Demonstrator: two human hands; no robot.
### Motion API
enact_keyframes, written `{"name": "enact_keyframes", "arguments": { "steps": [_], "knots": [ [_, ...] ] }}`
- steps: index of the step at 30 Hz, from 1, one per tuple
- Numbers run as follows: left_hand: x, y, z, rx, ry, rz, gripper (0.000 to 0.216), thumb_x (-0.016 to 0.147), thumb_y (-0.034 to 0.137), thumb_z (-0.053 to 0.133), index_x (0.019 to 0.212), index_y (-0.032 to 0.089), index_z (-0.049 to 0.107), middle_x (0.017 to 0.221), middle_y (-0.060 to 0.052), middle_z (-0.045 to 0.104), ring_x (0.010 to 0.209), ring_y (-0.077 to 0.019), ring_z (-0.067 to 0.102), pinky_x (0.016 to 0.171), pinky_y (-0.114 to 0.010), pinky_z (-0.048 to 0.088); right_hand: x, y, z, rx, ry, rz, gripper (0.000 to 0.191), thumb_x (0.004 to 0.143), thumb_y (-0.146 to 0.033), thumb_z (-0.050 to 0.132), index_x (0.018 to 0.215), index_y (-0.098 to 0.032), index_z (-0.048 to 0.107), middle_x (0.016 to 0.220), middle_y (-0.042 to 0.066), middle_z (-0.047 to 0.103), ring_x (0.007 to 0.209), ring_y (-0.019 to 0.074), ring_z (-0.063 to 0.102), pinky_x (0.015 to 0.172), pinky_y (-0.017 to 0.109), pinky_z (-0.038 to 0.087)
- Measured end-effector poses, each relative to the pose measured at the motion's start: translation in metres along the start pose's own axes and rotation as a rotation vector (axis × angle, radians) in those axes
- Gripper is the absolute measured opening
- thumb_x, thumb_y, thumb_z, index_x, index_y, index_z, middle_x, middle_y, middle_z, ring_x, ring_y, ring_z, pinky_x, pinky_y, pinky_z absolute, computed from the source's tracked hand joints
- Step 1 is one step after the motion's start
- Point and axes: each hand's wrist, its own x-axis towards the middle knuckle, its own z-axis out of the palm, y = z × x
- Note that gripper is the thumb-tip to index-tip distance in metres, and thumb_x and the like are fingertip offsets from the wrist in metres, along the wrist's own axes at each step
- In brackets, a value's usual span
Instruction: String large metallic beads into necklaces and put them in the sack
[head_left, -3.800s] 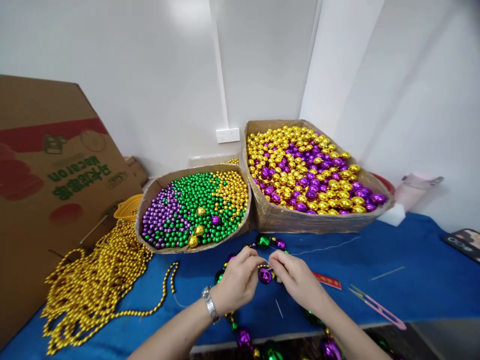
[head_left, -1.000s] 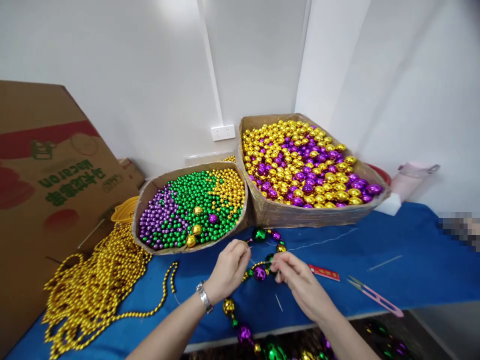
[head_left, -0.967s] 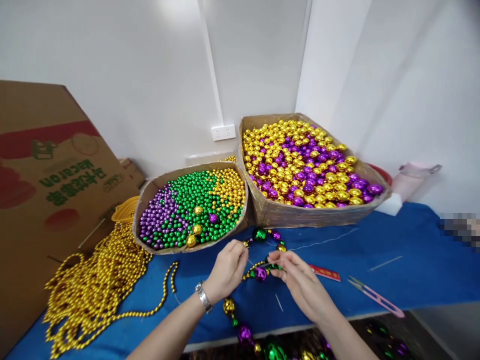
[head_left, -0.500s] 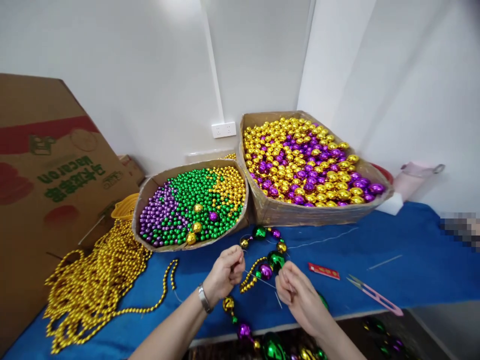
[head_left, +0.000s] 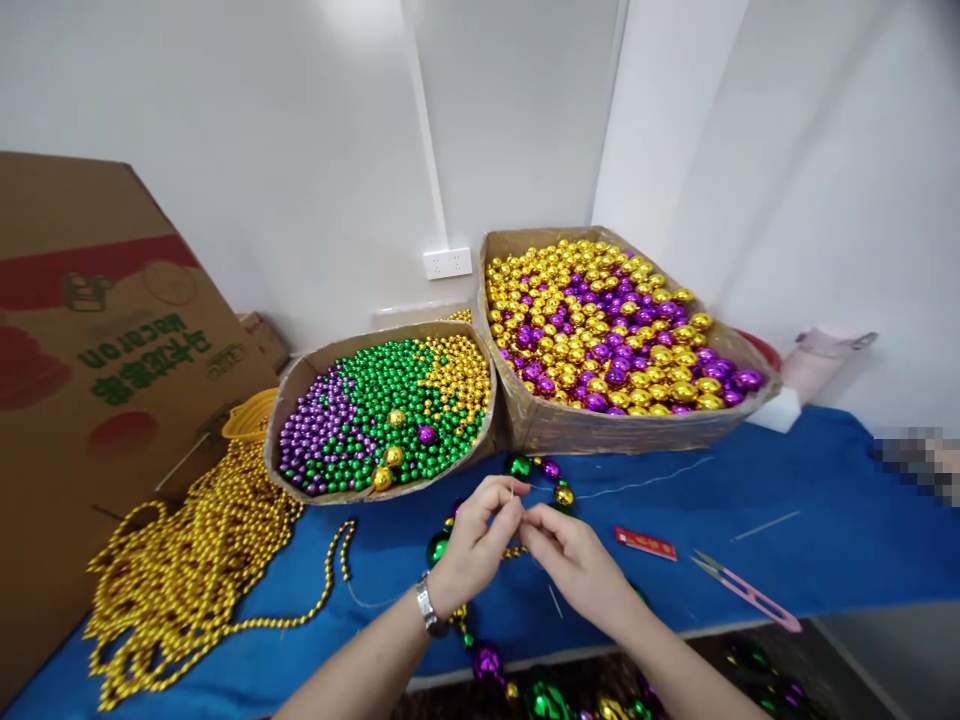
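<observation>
My left hand [head_left: 480,540], with a metal band on its wrist, and my right hand [head_left: 574,565] meet fingertip to fingertip above the blue cloth. Both are closed in a pinch on a fine thread [head_left: 513,493], of which only a short bit shows between the fingers. Under and around them lies a strand of large shiny beads, partly covered by the hands: a green bead [head_left: 518,465] behind, a purple bead [head_left: 487,660] in front. Some small gold beads [head_left: 515,552] peek out below the fingers. A thin white needle-like piece [head_left: 555,601] lies beside my right hand.
A box [head_left: 491,425] of small beads and a larger box [head_left: 600,432] of gold and purple beads stand behind. Gold bead strings [head_left: 195,560] are heaped left, by a tall carton [head_left: 67,450]. To the right lie a red packet [head_left: 645,543] and pink snips [head_left: 750,590].
My hands were apart with the thread stretched between them; now their fingertips have come together. My left hand moved right and now covers part of the bead strand.
</observation>
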Motion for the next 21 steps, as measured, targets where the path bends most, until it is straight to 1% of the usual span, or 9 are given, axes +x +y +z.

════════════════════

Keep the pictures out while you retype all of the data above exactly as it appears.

◆ Problem solution
Demonstrator: two human hands; no robot.
### Motion API
enact_keyframes, written `{"name": "enact_keyframes", "arguments": { "steps": [_], "knots": [ [_, ...] ] }}`
- steps: index of the step at 30 Hz, from 1, one per tuple
- Numbers run as follows: left_hand: x, y, z, rx, ry, rz, gripper (0.000 to 0.216), thumb_x (-0.016 to 0.147), thumb_y (-0.034 to 0.137), thumb_z (-0.053 to 0.133), index_x (0.019 to 0.212), index_y (-0.032 to 0.089), index_z (-0.049 to 0.107), middle_x (0.017 to 0.221), middle_y (-0.060 to 0.052), middle_z (-0.045 to 0.104), ring_x (0.010 to 0.209), ring_y (-0.077 to 0.019), ring_z (-0.067 to 0.102), pinky_x (0.016 to 0.171), pinky_y (-0.114 to 0.010), pinky_z (-0.048 to 0.088); right_hand: x, y, z, rx, ry, rz, gripper (0.000 to 0.191), thumb_x (0.004 to 0.143), thumb_y (-0.146 to 0.033), thumb_z (-0.050 to 0.132), index_x (0.018 to 0.215), index_y (-0.098 to 0.032), index_z (-0.048 to 0.107), middle_x (0.016 to 0.220), middle_y (-0.042 to 0.066), middle_z (-0.047 to 0.103), ring_x (0.007 to 0.209), ring_y (-0.019 to 0.074), ring_z (-0.063 to 0.102), pinky_x (0.015 to 0.172), pinky_y (-0.017 to 0.109), pinky_z (-0.038 to 0.087)
- Measured end-effector poses, each relative to the pose measured at the motion's start: translation in metres along the start pose's own axes and rotation as a rotation vector (axis × angle, radians) in those axes
- Gripper is the absolute measured opening
- thumb_x, thumb_y, thumb_z, index_x, index_y, index_z, middle_x, middle_y, middle_z, ring_x, ring_y, ring_z, pinky_x, pinky_y, pinky_z absolute, computed from the source's tracked hand joints
- Step 1 is one step after the motion's start
- Point and axes: each hand's wrist, its own x-axis towards the middle knuckle, its own z-axis out of the palm, y = z × x
- Note that gripper is the thumb-tip to index-tip distance in metres, and thumb_x and the like are fingertip offsets from the wrist in metres, along the wrist's own axes at each step
- In brackets, a value's usual span
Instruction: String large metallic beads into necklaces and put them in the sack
[head_left, -3.800s] 
[head_left, -1.000s] 
[head_left, -0.967s] 
[head_left, -0.500s] 
[head_left, +0.000s] 
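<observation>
My left hand [head_left: 480,540], with a metal band on its wrist, and my right hand [head_left: 574,565] meet fingertip to fingertip above the blue cloth. Both are closed in a pinch on a fine thread [head_left: 513,493], of which only a short bit shows between the fingers. Under and around them lies a strand of large shiny beads, partly covered by the hands: a green bead [head_left: 518,465] behind, a purple bead [head_left: 487,660] in front. Some small gold beads [head_left: 515,552] peek out below the fingers. A thin white needle-like piece [head_left: 555,601] lies beside my right hand.
A box [head_left: 491,425] of small beads and a larger box [head_left: 600,432] of gold and purple beads stand behind. Gold bead strings [head_left: 195,560] are heaped left, by a tall carton [head_left: 67,450]. To the right lie a red packet [head_left: 645,543] and pink snips [head_left: 750,590].
My hands were apart with the thread stretched between them; now their fingertips have come together. My left hand moved right and now covers part of the bead strand.
</observation>
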Motion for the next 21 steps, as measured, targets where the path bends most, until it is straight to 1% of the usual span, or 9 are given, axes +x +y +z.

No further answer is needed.